Recorded information: Begin

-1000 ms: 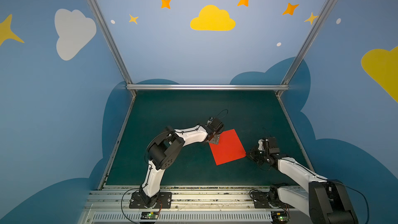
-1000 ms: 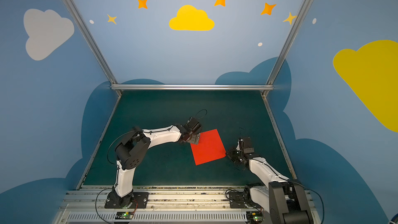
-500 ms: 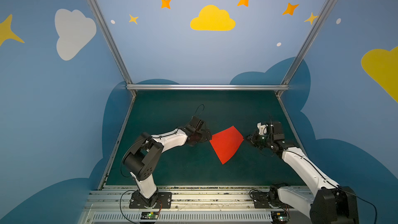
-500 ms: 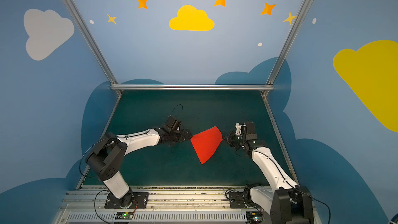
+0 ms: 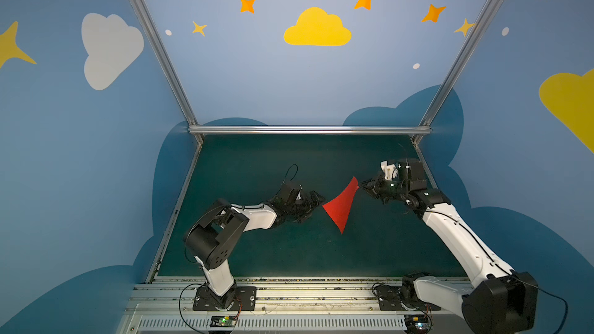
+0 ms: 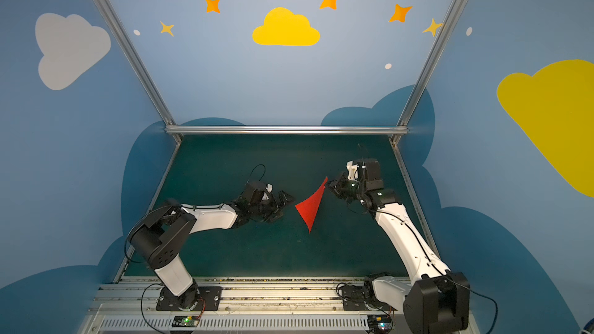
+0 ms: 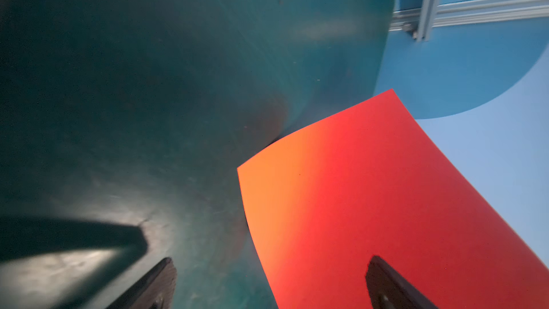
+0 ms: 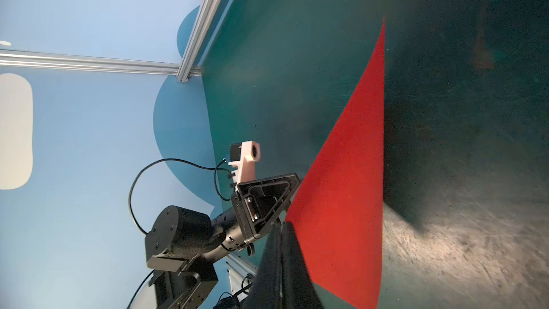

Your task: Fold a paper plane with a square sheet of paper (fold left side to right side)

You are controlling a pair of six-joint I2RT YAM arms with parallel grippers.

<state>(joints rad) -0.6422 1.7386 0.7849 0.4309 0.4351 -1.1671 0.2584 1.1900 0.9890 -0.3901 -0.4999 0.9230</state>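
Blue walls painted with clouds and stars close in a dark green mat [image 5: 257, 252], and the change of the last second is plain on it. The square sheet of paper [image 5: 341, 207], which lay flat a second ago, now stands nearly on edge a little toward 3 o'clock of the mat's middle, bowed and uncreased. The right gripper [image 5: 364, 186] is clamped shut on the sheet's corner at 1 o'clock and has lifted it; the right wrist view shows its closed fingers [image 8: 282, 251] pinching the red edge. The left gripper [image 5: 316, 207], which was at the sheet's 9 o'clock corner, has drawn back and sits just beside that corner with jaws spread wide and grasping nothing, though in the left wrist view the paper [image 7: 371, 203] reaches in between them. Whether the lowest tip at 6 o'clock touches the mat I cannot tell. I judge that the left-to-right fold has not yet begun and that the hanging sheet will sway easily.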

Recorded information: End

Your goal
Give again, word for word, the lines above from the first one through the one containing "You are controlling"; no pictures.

Response below
-1000 ms: 
-1000 ms: 
-500 ms: 
-500 ms: 
+0 ms: 
+0 ms: 
+0 ms: 
+0 ms: 

Your task: Fold a paper plane with a square sheet of paper (fold left side to right side)

You are controlling a pair of six-joint I2RT YAM arms with parallel grippers.

The exercise is done, and nothing more is needed.